A team at Te Papa defrosted the shark, caught last year, for measuring this week.

It was the largest great white specimen preserved intact in New Zealand, Te Papa collection manager Andrew Stewart said.

One of the biggest surprises, for the examiners, was discovering that the shark had an empty stomach except for a seal claw and some tape worms.

The claw was the "smoking gun" that it had started eating seals, he said. "This shark had moved from being a fish eater to being an apex predator ... These are animals that sit right at the top of the food pyramid."

As great whites grew they needed more energy, which they got from high-blubber marine mammals such as seals.

"They are high-octane engines that require a lot of feeding."

Mr Stewart said having a large intact specimen would be useful for scientific research.

Already, more than 100 measurements had been taken from it.

Scientists would study markings to establish if the shark had been spotted off Stewart Island, where Conservation Department shark expert Clinton Duffy had collected photographic records of great whites.

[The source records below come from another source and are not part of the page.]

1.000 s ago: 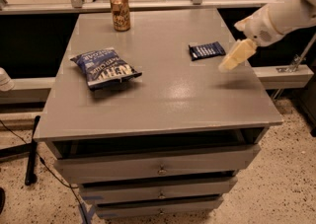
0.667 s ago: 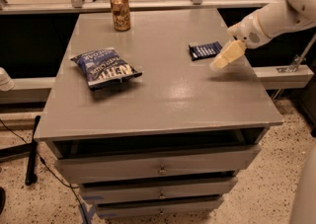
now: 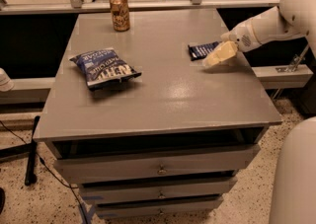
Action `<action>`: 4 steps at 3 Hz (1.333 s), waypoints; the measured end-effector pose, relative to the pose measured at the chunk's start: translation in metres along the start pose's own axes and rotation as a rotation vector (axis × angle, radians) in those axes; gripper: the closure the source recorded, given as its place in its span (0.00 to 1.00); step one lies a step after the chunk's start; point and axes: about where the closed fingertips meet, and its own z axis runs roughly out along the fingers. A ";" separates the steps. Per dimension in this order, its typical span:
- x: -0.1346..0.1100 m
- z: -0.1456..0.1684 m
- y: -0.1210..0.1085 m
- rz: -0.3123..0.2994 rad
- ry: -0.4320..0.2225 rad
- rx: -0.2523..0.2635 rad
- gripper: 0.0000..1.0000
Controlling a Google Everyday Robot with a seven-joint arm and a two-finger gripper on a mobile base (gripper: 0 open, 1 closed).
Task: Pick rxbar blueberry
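The rxbar blueberry [image 3: 201,50] is a small flat dark-blue wrapper with white print, lying near the right edge of the grey cabinet top [image 3: 163,90]. My gripper [image 3: 219,55] reaches in from the right on the white arm and sits right at the bar's right end, covering part of it. Its cream-coloured fingers [image 3: 217,57] point down and to the left, low over the surface.
A big puffy blue chip bag [image 3: 104,67] lies on the left half of the top. A gold drink can [image 3: 119,12] stands at the back left. Drawers run down the cabinet front. A white robot part [image 3: 296,173] fills the lower right corner.
My gripper has moved left and slightly away from the camera, from beside the bar's right end to over that end. The bar, bag and can have not moved.
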 end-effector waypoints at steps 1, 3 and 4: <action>0.002 0.009 -0.004 0.051 -0.020 -0.025 0.18; -0.002 0.006 -0.005 0.061 -0.026 -0.030 0.64; -0.003 0.004 -0.005 0.061 -0.026 -0.030 0.88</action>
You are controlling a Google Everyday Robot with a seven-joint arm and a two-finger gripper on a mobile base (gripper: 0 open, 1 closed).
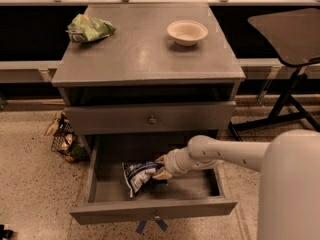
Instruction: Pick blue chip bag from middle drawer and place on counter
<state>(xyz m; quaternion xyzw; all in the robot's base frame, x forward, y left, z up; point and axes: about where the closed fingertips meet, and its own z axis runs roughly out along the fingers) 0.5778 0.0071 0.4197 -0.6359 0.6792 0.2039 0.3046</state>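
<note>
The middle drawer (200,207) stood pulled well out under the shut upper drawer (150,118), its front panel nearest the cam and its low side walls L & R boxing in the floor. The blue chip bag (138,174) lay inside, left of centre, tilted, apart from the left wall and just back from the front panel. Bare drawer floor showed to the right of the bag, under the arm, and a strip to its left. The upper drawer's front hung over the back part of the opening, so free room above the bag was toward the front. The white arm (227,153) came in from the robot's body (292,184) at the right, crossing over the drawer's right wall, roughly level w/ a slight downward slope, wrist pointing left. The gripper (159,167) sat low in the drawer at the bag's right end, its tan fingers (162,174) one behind and one in front of that end, pinching it. Up top, the counter surface (145,51) carried a green snack bag (89,28) at the back-left corner and a bowl (187,32) back-right, w/ bare room across the middle & front edge. A dark table (287,34) stood near the cabinet's right side.
</note>
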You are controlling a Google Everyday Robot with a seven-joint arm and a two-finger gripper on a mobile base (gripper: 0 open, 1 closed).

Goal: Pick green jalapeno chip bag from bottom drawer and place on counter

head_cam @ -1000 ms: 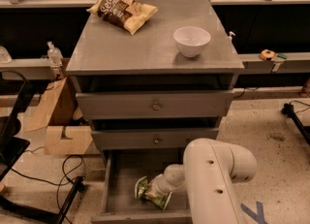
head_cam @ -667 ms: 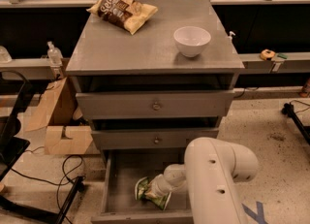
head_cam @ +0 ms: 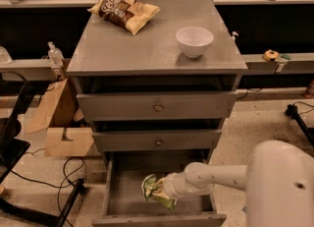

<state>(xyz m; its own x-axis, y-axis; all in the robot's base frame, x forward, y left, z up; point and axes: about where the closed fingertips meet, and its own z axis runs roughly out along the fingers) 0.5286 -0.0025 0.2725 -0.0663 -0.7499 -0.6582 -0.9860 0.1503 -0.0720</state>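
Observation:
The green jalapeno chip bag [head_cam: 156,192] is crumpled and sits inside the open bottom drawer [head_cam: 117,206], right of its middle. My gripper [head_cam: 167,189] reaches in from the right on a white arm [head_cam: 216,177] and is shut on the bag's right side, holding it tilted just above the drawer floor. The bag hides the fingertips. The grey counter [head_cam: 127,49] tops the cabinet above.
A brown-and-yellow chip bag [head_cam: 123,11] lies at the counter's back left and a white bowl [head_cam: 194,40] at its right. Two shallower drawers with knobs [head_cam: 158,107] are closed above the open one. Cardboard [head_cam: 54,118] and cables [head_cam: 64,172] lie on the floor at left.
The large white body of my arm has shifted right, so the forearm now stretches level into the drawer. The bag and gripper stay at nearly the same spot.

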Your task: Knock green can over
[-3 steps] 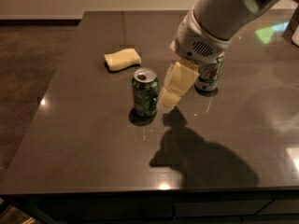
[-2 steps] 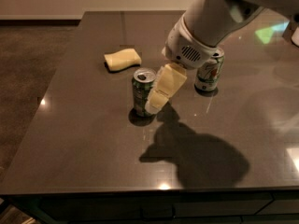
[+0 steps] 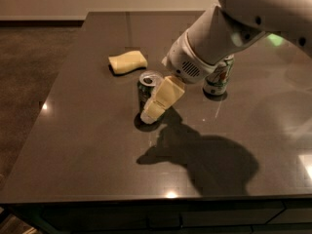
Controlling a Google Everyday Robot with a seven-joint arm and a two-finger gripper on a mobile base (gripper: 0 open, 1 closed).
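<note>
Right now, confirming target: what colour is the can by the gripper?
Dark green can, silver top; gripper beside it; camera view.

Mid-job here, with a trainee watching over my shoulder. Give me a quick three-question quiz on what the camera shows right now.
1. True or false: the green can already lies on its side on the table.
2. Pick one. What lies on the table behind and left of the green can? A) a yellow sponge B) a red cup C) a spoon
3. Short answer: which of the two cans is the gripper at?

Key
1. False: it stands upright.
2. A.
3. The green can. The gripper is low at its right side, while the pale can stands apart, further right.
</note>
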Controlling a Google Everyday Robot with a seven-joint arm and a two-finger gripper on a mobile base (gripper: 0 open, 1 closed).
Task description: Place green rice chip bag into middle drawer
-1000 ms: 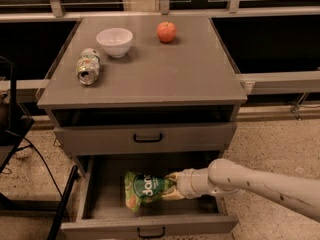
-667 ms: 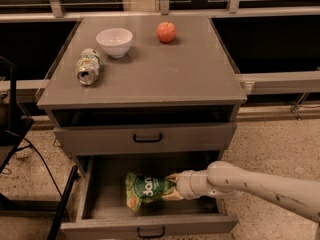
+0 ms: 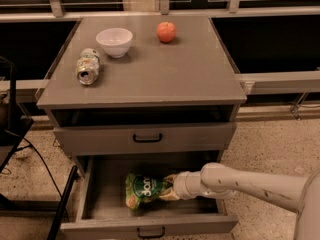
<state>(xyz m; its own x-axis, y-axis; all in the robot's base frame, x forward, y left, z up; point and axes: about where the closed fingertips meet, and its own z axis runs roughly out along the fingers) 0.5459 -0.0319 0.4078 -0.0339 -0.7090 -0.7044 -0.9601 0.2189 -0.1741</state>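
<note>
The green rice chip bag (image 3: 144, 189) lies lengthwise inside the pulled-out middle drawer (image 3: 102, 211), left of centre on its grey floor. My gripper (image 3: 171, 192) reaches into the drawer from the right on a white arm. It is shut on the bag's right end, which narrows into the fingers. The fingertips are mostly hidden by the bag and the wrist. The drawer's front panel with its small black handle (image 3: 151, 232) is at the bottom edge of the camera view.
Above the open drawer is a shut drawer with a black handle (image 3: 147, 137). On the cabinet top (image 3: 170, 69) stand a white bowl (image 3: 114, 41), a red apple (image 3: 166, 32) and a crushed soda can (image 3: 88, 66). A dark stand and cables are at the left.
My arm has shifted slightly left and lower in the drawer. The bag stays in about the same place in the drawer, still held at its right end.
</note>
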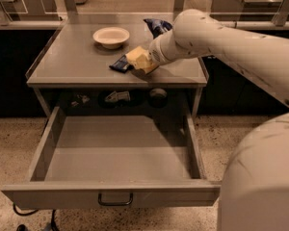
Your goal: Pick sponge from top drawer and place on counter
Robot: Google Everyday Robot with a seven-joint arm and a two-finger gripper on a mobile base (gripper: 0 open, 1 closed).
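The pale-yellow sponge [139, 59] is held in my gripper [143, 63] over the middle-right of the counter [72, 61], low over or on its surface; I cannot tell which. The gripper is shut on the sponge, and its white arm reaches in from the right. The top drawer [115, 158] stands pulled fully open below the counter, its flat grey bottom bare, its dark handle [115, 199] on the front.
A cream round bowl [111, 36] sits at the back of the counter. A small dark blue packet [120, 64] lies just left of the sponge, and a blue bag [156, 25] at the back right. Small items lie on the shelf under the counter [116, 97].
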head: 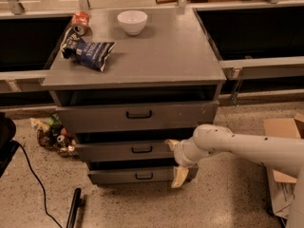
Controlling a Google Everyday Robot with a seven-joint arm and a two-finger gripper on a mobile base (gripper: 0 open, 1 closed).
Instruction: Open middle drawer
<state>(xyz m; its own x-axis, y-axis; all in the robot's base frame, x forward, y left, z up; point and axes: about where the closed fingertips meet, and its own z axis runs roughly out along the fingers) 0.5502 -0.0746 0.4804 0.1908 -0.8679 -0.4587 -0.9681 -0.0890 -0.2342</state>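
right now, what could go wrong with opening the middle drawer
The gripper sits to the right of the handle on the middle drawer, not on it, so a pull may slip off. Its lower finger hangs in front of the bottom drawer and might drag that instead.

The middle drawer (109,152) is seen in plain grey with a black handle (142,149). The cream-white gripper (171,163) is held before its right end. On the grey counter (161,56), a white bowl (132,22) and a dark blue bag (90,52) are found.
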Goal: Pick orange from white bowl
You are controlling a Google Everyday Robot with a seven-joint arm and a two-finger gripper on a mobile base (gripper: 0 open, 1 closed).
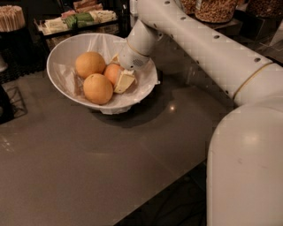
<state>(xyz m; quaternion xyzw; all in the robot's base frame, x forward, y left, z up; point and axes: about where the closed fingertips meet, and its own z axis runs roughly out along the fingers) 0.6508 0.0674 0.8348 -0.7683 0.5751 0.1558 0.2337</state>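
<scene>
The white bowl [66, 48], lined with crinkled white paper, stands at the back left of the dark table. It holds three fruits. The deeper-coloured orange [111, 73] lies at the right of the group, next to two paler fruits [90, 64] [98, 88]. My gripper [118, 70] reaches down into the bowl from the right and straddles the orange. One cream finger [124, 82] presses on its near right side, and the other sits at its far side, mostly hidden. The orange rests in the bowl.
A tray of green and white packets [77, 20] and a holder of wooden sticks [11, 17] stand behind the bowl. Jars of nuts [216, 9] are at the back right. My white arm [212, 48] crosses the right side.
</scene>
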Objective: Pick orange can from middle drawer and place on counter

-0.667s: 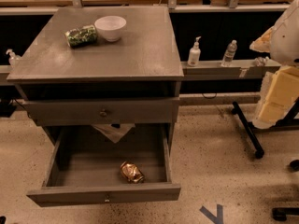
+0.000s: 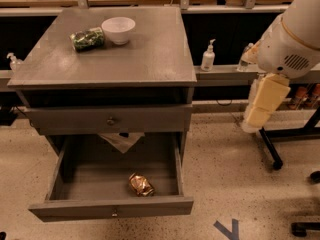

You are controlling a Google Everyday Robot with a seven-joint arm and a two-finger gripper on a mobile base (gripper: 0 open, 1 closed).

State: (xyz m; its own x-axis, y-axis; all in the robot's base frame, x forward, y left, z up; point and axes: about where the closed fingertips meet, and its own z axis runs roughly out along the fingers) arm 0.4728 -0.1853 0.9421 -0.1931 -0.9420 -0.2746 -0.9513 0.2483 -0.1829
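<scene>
1. The gripper [image 2: 260,106] hangs at the right of the frame, well apart from the can; I cannot tell whether it is open or closed.
2. The orange can [image 2: 141,184] lies in the open middle drawer [image 2: 111,207], lower centre, near its front panel.
3. On the counter [image 2: 150,54], upper left, a white bowl [image 2: 118,29] sits just beside a green can [image 2: 87,39].

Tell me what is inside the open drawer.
The orange can lies near the front of the drawer, right of centre. A pale sheet hangs at the back. The rear is covered by the upper drawer. The gripper hangs to the right, outside.
</scene>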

Cells of the shark would be analysed to try to discover what else it had been eating.

"It should open the door for the understanding of this elusive predator," Mr Stewart said.

Although great whites were aggressive predators, they did not pose a significant risk to humans, he said. `They are not patrolling up and down the beaches trying to kill us."

The shark was hauled from the water near Barrett Reef in October last year by Peter Amitrano and Alfonso Basile, who had set moki nets.

Great whites are a protected species, meaning if they are caught, the Conservation Department has to be notified.

Department marine mammal specialist Laura Boren said there was anecdotal evidence that seal numbers on the south coast of Wellington were increasing.

There were also more pup and yearling seals, which great whites tended to catch because they were not as good at escaping.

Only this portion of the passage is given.